Interview mit "Die Linke"-Parteivize Kipping "Wir haben uns nicht gerade mit Ruhm bekleckert"
Die Partei "Die Linke" gibt sich emanzipatorisch. Doch Parteivize Kipping beklagt Defizite bei der Etablierung von Spitzenpolitikerinnen. Daran habe die Fusion mit der WASG nichts geändert, sagt sie im tagesschau.de-Interview.
Keine linke Strömung ohne Emanzipations-Gedanken: Auch die Linkspartei beansprucht für sich die Attribute emanzipatorisch und feministisch. An ihrer Spitze stehen aber erneut zwei Männer. tagesschau.de hat mit Katja Kipping, Bundestagsabgeordnete der Partei "Die Linke", nach ihrer Wiederwahl als Parteivize beim Bundesparteitag in Cottbus über diese Kluft gesprochen.
tagesschau.de: Herzlichen Glückwunsch zur Wiederwahl. Sie sind eine Vertreterin der Interessengruppe "Emanzipatorische Linke". Die zwei Chefposten wurden wieder mit Männern besetzt, Oskar Lafontaine und Lothar Bisky. Warum ist das so bei der Linkspartei?

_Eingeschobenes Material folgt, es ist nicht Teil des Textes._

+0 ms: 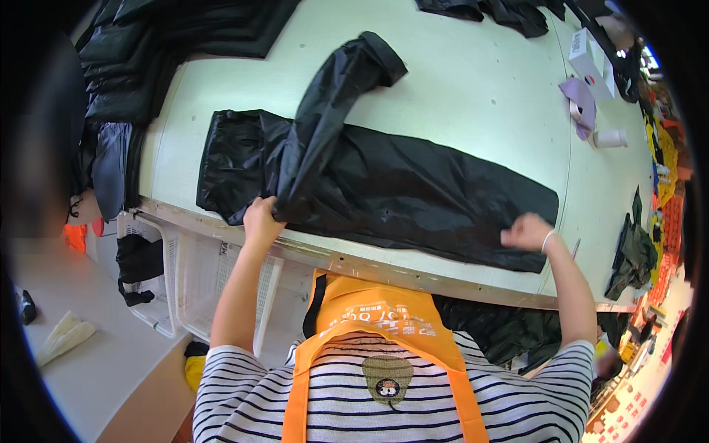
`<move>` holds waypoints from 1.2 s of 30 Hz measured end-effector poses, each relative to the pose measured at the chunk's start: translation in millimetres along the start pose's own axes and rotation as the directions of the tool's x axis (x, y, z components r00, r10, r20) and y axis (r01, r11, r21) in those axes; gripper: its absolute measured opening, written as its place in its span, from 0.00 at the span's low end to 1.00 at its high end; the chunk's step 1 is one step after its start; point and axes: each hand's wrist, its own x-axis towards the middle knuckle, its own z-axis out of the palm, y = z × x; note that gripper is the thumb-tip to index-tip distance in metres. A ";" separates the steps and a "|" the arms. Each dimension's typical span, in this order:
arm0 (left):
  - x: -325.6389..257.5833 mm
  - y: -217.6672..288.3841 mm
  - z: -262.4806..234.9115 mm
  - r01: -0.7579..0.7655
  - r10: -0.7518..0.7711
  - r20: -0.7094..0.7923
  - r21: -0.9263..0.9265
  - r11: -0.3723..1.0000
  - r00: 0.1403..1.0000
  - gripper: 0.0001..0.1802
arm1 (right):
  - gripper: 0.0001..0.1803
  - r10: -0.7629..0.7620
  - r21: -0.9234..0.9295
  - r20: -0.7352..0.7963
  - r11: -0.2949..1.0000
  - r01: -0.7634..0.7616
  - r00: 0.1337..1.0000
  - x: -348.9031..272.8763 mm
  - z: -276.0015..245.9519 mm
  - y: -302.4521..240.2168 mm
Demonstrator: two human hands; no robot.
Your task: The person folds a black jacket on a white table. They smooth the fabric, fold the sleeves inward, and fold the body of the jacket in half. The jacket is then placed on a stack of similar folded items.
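A black shiny jacket (399, 192) lies spread across a pale green table (473, 88), one sleeve (347, 88) folded up and back toward the far side. My left hand (260, 218) pinches the jacket's near edge by the base of that sleeve. My right hand (526, 231), with a thin bracelet on the wrist, rests with curled fingers on the jacket's right end near the table's front edge. I wear a striped shirt and an orange apron.
More black garments (148, 52) are piled at the far left and at the top (509, 13). A white box (591, 59), purple tape (580, 107) and a small white cup (611, 138) sit at the right. White wire baskets (192, 284) stand below the table's edge.
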 end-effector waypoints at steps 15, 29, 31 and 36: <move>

Katja Kipping: Ich habe bereits vor einem Jahr dazu aufgerufen, dass wir in Zukunft mehr Frauen an der Spitze haben. Man muss ganz kritisch sagen: Uns ist es im letzten Jahr nicht gelungen, Frauen so aufzubauen, dass sie jetzt eine solche Kandidatur in Angriff nehmen konnten. Das ist eine Herausforderung, der sich die Männer an der Spitze stellen müssen. Aber auch die Frauen in der Partei müssen sich hier stärker zusammenschließen.
"Kann mir Parteiführung vorstellen"
tagesschau.de: Wenn heute noch keine Frau das Zeug dazu hat, welche könnte es dann in der Zukunft haben?

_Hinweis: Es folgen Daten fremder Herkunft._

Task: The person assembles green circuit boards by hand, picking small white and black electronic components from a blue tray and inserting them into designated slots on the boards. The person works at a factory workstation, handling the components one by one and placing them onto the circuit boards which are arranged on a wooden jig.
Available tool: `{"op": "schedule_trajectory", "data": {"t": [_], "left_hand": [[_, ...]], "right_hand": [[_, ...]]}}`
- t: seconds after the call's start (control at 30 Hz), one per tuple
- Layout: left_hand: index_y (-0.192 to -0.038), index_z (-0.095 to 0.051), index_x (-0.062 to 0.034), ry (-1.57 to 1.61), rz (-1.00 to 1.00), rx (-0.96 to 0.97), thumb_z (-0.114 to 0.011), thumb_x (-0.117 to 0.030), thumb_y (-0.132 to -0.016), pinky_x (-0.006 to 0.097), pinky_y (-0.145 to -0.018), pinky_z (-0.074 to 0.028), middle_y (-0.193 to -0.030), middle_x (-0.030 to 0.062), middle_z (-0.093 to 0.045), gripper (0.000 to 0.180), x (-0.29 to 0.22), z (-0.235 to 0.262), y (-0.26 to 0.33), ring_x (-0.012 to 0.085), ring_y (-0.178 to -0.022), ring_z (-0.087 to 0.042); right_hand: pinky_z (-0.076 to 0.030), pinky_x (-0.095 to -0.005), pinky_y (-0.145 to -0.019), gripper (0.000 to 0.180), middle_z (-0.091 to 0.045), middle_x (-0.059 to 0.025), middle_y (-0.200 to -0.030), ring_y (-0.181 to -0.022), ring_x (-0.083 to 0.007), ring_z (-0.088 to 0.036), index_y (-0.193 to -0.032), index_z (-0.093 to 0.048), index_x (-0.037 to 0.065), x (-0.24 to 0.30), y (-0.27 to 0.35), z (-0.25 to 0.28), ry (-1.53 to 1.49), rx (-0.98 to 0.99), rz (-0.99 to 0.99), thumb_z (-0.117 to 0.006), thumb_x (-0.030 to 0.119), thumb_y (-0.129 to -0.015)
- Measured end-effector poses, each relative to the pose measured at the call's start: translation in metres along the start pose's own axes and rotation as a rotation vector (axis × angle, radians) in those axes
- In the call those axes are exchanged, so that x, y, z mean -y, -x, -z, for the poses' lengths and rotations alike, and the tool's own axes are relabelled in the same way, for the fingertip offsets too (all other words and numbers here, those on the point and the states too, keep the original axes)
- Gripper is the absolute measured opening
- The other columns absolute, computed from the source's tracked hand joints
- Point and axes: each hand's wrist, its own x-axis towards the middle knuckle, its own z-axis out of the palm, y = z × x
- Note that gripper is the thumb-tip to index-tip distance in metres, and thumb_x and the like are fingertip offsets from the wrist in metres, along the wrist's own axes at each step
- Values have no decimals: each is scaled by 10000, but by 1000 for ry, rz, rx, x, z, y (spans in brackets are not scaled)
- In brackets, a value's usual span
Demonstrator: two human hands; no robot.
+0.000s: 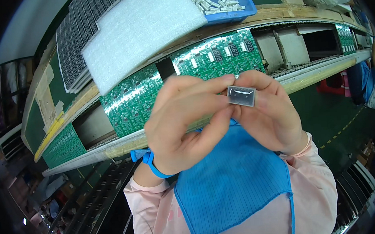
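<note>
A small rectangular LED display [241, 96], dark-faced with a pale rim, is pinched between the fingertips of both hands in front of my chest. My left hand [183, 121], with a blue band on its wrist, is closed and grips the display's left end. On the right end, the thumb and fingers of my right hand [276, 115] are closed too. Just beyond the hands lies a green circuit board [198, 59] with several digit displays and white parts on it. Another green board [128, 106] is to its left, partly behind my left hand.
The boards sit on a conveyor with a metal rail [327, 63]. Behind it are a white foam sheet [142, 29], stacked dark gridded trays [72, 55] and a blue bin [249, 8] of small white parts. More boards [63, 145] stand at the far left.
</note>
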Motion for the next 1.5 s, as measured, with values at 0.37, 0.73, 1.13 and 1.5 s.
{"op": "schedule_trajectory", "data": {"t": [0.37,0.73,1.13,1.5], "left_hand": [[-1130,-707,-19,-501,258,108,-744,19,-808,395,-960,-512,-1193,133,-719,327,51,20,29,301,-1092,-664],[-1069,-753,-56,-633,103,293,-795,-40,-760,406,-905,-514,-1212,84,-710,312,71,6,8,320,-1096,-609],[-923,-774,-79,-778,62,366,-828,-3,-704,380,-871,-490,-1068,36,-743,237,86,-5,9,288,-1022,-594],[-925,-786,-93,-941,105,448,-822,12,-675,404,-902,-480,-1066,44,-744,274,74,-13,0,289,-1028,-571]], "right_hand": [[-472,-370,-884,203,-680,-61,-1076,-1043,-256,-579,-915,-718,22,-16,-55,62,2042,40,680,-653,98,-738],[-511,-407,-873,243,-672,-86,-1108,-1057,-279,-614,-959,-704,7,-6,-53,66,1922,-33,620,-776,104,-748],[-483,-440,-1029,286,-687,-88,-1113,-1167,-259,-627,-999,-715,17,-2,-6,99,1893,-24,526,-772,199,-786],[-450,-483,-1059,336,-682,-105,-1186,-1226,-254,-621,-988,-726,10,-3,-3,102,1845,-43,470,-790,198,-717]]}}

Katja Kipping ist stellvertretende Bundesvorsitzende der Partei "Die Linke". Sie war zwischen 1999 und 2005 Abgeordnete des Sächsischen Landtags und zog 2005 über die Landesliste ihrer Partei in den Bundestag ein. Dort ist sie sozialpolitische Sprecherin der Fraktion "Die Linke".

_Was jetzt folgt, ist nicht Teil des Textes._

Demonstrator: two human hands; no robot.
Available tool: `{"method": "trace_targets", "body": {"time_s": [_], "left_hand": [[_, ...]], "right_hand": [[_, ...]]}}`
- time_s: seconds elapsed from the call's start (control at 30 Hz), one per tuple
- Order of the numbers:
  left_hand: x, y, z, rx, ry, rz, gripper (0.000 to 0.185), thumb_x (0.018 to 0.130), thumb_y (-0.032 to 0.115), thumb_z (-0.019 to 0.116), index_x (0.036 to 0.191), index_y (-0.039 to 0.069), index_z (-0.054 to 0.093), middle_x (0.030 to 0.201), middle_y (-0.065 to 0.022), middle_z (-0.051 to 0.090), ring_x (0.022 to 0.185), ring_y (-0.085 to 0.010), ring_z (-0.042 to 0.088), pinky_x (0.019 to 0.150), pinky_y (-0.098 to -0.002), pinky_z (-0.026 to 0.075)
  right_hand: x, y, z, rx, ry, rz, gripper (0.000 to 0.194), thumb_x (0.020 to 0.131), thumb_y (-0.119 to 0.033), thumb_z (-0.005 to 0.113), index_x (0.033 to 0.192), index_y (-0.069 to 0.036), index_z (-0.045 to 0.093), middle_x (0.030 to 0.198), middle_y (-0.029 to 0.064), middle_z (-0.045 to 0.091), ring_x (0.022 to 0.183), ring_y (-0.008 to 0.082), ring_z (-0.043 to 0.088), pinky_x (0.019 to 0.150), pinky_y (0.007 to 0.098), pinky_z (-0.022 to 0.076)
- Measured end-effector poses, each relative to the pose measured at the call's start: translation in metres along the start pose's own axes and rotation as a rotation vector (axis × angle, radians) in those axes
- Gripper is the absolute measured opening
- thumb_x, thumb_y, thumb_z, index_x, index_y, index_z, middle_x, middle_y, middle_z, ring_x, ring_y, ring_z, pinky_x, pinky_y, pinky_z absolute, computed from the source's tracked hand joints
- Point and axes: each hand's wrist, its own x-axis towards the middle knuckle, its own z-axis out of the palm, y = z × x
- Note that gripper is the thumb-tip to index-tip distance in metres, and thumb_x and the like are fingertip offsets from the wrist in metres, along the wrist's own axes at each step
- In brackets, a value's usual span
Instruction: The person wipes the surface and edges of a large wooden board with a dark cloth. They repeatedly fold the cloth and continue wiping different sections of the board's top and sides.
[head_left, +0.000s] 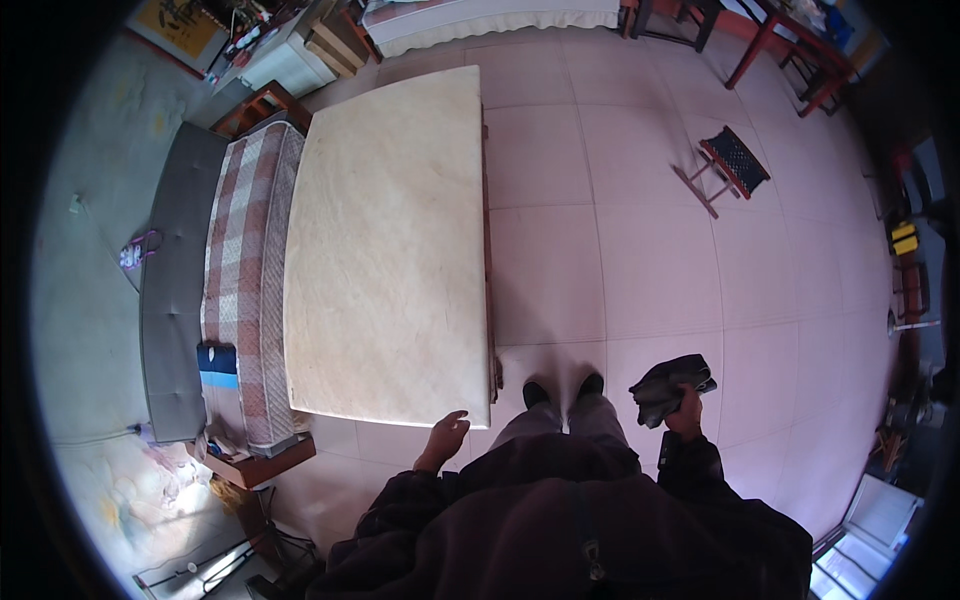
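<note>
My right hand (684, 415) grips a bunched dark grey cloth (664, 386) and holds it above the floor, to the right of my legs. A large table with a cream, marble-like top (390, 247) stands before me on the left. My left hand (448, 435) is at the table's near edge, close to its right corner, with nothing held and the fingers loosely apart. Whether its fingertips touch the tabletop cannot be told. My two dark shoes (559, 390) rest on the tiles beside that corner.
Beyond the table's left side is a checked mattress (244, 247) against a grey padded headboard (176, 300). A folded garment (217, 382) lies on it. A small folding stool (724, 169) stands on the tiled floor (652, 277). A red wooden table (802, 45) is at the far right.
</note>
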Motion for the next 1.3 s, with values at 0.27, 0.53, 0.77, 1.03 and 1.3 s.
{"method": "trace_targets", "body": {"time_s": [0.27, 0.53, 0.77, 1.03, 1.3], "left_hand": [[0.020, -0.037, 0.013, -0.014, 0.072, -0.218, 0.043, 0.091, 0.034, 0.063, 0.123, 0.005, 0.067, 0.118, -0.0180, 0.070, 0.111, -0.0333, 0.067, 0.096, -0.0407, 0.052], [0.067, 0.045, 0.042, -0.272, 0.218, -0.448, 0.050, 0.087, 0.033, 0.062, 0.126, 0.001, 0.065, 0.119, -0.0213, 0.069, 0.113, -0.0303, 0.066, 0.098, -0.0383, 0.051], [0.123, 0.169, 0.037, -0.310, 0.199, -0.249, 0.045, 0.096, 0.030, 0.058, 0.128, -0.001, 0.061, 0.121, -0.0217, 0.068, 0.114, -0.0309, 0.066, 0.096, -0.0383, 0.052], [0.166, 0.222, 0.013, -0.183, 0.129, -0.366, 0.044, 0.092, 0.030, 0.060, 0.128, 0.005, 0.064, 0.111, -0.0204, 0.071, 0.106, -0.0312, 0.069, 0.094, -0.0385, 0.054], [0.314, 0.265, -0.078, -0.090, 0.096, -0.190, 0.046, 0.095, 0.031, 0.061, 0.131, 0.003, 0.059, 0.110, -0.0208, 0.071, 0.100, -0.0320, 0.071, 0.087, -0.0399, 0.055]], "right_hand": [[0.134, 0.008, 0.003, 0.040, -0.012, -0.153, 0.065, 0.065, -0.013, 0.082, 0.125, -0.005, 0.056, 0.114, 0.0219, 0.066, 0.108, 0.0420, 0.064, 0.093, 0.0472, 0.0518], [0.328, -0.003, -0.003, -0.043, -0.203, -0.253, 0.063, 0.069, -0.013, 0.079, 0.126, -0.004, 0.054, 0.113, 0.0220, 0.067, 0.110, 0.0410, 0.065, 0.095, 0.0471, 0.0518], [0.475, -0.083, 0.023, 0.143, -0.182, -0.427, 0.041, 0.079, -0.011, 0.074, 0.116, -0.003, 0.061, 0.110, 0.0171, 0.068, 0.105, 0.0336, 0.067, 0.093, 0.0433, 0.0531], [0.530, -0.144, 0.131, 0.768, -0.536, 0.015, 0.039, 0.082, -0.008, 0.069, 0.119, -0.001, 0.060, 0.114, 0.0174, 0.067, 0.109, 0.0314, 0.065, 0.096, 0.0404, 0.0517], [0.613, -0.195, 0.155, 0.193, -0.416, -0.454, 0.050, 0.072, -0.004, 0.076, 0.119, -0.001, 0.061, 0.113, 0.0204, 0.067, 0.108, 0.0373, 0.064, 0.095, 0.0425, 0.0515]]}}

Kipping: Ich kann mir das irgendwann mal für mich vorstellen, aber mit Anfang 30 gibt es noch Schöneres, als sein Leben komplett in den Dienst der Politik zu stellen. Das ist eine ganz persönliche Entscheidung. Aber wir haben viele tolle Frauen in der Partei und in der Fraktionsspitze. Ich werde jetzt keine Namen nennen, so lange das nicht endgültig unter uns Frauen abgesprochen ist.
tagesschau.de: Die Partei ist vorläufig also kein Aushängeschild der Gleichstellung?
Kipping: Wir haben uns nicht gerade mit Ruhm bekleckert. Man kann das jetzt auch nicht nur auf die Männer an der Spitze schieben. Wir leben in einer patriarchalischen Welt. Auch die Medien bedienen dieses Muster, da ist es schwer, Frauen zu etablieren.
"Wollen wir alle Privilegien der Ehe abschaffen?"
tagesschau.de: Es heißt, durch die Westdeutschen, die vermehrt der Partei beitreten, werde die Partei noch "männlicher". Wie wollen Sie dagegen angehen?
Kipping: Wir haben aus dem Westen nicht nur Machos bekommen, wir haben auch viele Feministinnen bekommen. Wir haben mit der PDS lange versucht, im Westen Wahlen zu gewinnen. Es ist toll, dass "Die Linke" jetzt eine gesamtdeutsche Partei ist. Fakt ist, dass wir dadurch einige Diskussionen noch einmal führen müssen. Zum Beispiel die Frage: Wollen wir das Individualprinzip und schaffen damit alle Privilegien der Ehe ab? Es deutet sich inzwischen an, dass es auch in der neuen Linken eine Mehrheit dafür gibt. Aber das muss wieder hart erkämpft werden.
tagesschau.de: Wo sollen diese Diskussionen geführt werden: Sie hatten in Ihrem Vorstellungsstatement zur Vorstandswahl die "lebendige Mitgliederpartei" beschworen. Die haben wir hier in Cottbus bisher nicht gesehen, es ging eher bedächtig zu.
Kipping: Das lag zum Teil am Verfahren. Es gab unzählige Anträge, die wir alle behandeln mussten. Deswegen haben wir Themen-Hopping gemacht mit Redezeiten von einer Minute. Die Programmdiskussion werden wir stärker für die Debatte nutzen. Außerdem war die Aussprache zum Thema Rente zwar vor allem vom Willen zur Gemeinsamkeit, aber auch von kontroversen Positionen geprägt.